• Task item
What lines of the material below include the string "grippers"? Copy all of them.

══════

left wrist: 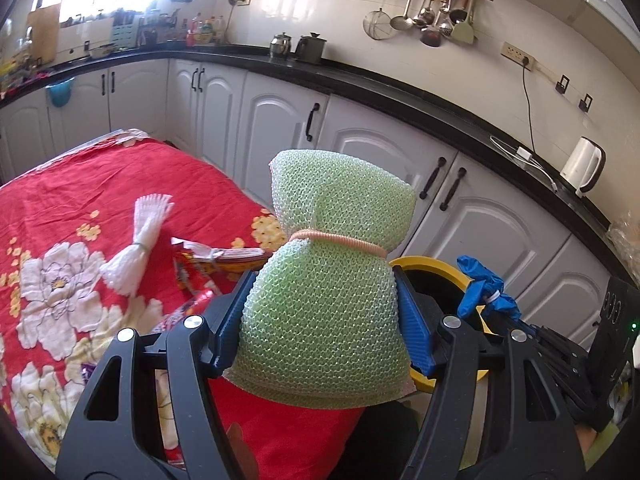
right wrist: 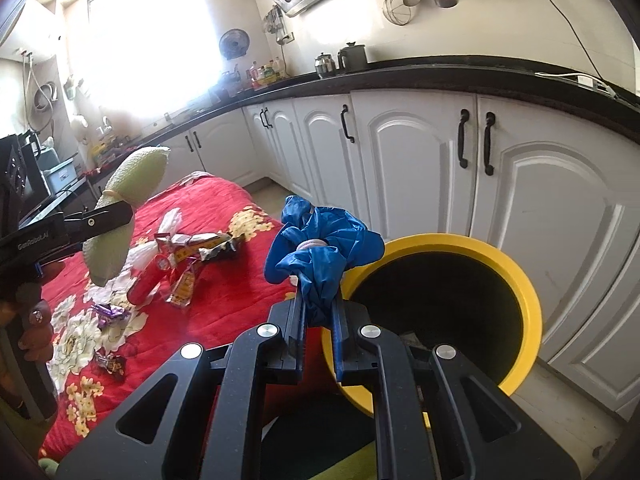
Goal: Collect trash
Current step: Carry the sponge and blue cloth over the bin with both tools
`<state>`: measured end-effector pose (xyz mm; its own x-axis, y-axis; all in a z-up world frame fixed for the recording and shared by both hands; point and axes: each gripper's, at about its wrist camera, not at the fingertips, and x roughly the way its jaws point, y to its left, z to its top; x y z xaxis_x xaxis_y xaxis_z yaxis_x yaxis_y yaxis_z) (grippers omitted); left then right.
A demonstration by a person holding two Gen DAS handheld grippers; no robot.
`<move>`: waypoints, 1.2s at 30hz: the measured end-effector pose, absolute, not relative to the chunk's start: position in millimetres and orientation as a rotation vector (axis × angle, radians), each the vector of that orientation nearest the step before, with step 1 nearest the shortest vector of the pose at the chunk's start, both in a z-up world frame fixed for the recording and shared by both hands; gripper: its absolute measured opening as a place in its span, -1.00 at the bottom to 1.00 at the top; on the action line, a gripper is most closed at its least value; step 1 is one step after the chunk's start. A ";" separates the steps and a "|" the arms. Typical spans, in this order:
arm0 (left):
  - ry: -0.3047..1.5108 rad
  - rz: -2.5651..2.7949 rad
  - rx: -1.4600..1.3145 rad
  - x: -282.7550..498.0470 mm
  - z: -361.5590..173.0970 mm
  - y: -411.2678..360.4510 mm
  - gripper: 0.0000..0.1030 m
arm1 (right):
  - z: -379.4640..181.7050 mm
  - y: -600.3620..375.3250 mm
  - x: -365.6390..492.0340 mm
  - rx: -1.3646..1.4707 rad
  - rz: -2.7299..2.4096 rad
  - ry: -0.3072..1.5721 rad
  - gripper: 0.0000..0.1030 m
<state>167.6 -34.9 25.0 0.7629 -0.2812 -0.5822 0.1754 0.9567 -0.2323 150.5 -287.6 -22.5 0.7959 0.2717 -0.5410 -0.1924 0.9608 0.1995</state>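
Observation:
My left gripper [left wrist: 322, 312] is shut on a green foam-net bundle [left wrist: 332, 276] tied with a pink band; it is held above the edge of the red flowered cloth [left wrist: 120, 184]. In the right wrist view that bundle [right wrist: 120, 216] shows at the left. My right gripper [right wrist: 318, 308] is shut on a crumpled blue bundle [right wrist: 320, 248] tied with a white band, held at the near rim of the yellow bin [right wrist: 520, 280]. The blue bundle [left wrist: 486, 292] and bin rim [left wrist: 424, 262] also show past the green bundle. On the cloth lie a white net bundle [left wrist: 138, 240] and snack wrappers [right wrist: 188, 256].
White cabinets [right wrist: 420, 160] under a black counter [left wrist: 400, 92] run close behind the bin. A white kettle [left wrist: 582, 166] and two metal pots [left wrist: 298, 46] stand on the counter. A person's hand [right wrist: 34, 324] holds the left gripper's handle.

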 end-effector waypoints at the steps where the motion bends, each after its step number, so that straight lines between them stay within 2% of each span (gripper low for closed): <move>1: 0.659 -0.254 -0.167 168.1 25.0 -37.8 0.12 | -22.8 -289.5 150.1 0.136 0.246 0.600 -0.81; 12: 0.683 -0.304 -0.130 175.2 16.3 -76.4 0.12 | -32.4 -313.1 154.8 0.135 0.182 0.608 -0.81; 36: 0.877 -0.393 -0.016 225.7 -49.6 -184.8 0.12 | -90.9 -380.4 177.7 0.236 0.056 0.726 -0.81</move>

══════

• Finished task
`<state>`: measured end-effector pose (xyz mm; its own x-axis, y-axis; all in a z-up world frame fixed for the recording and shared by both hands; point and axes: each gripper's, at about its wrist camera, not at the fingertips, and x roughly the way its jaws point, y to its left, z to its top; x y z xaxis_x xaxis_y xaxis_z yaxis_x yaxis_y yaxis_z) (grippers omitted); left then right.
A demonstration by a person holding two Gen DAS handheld grippers; no robot.

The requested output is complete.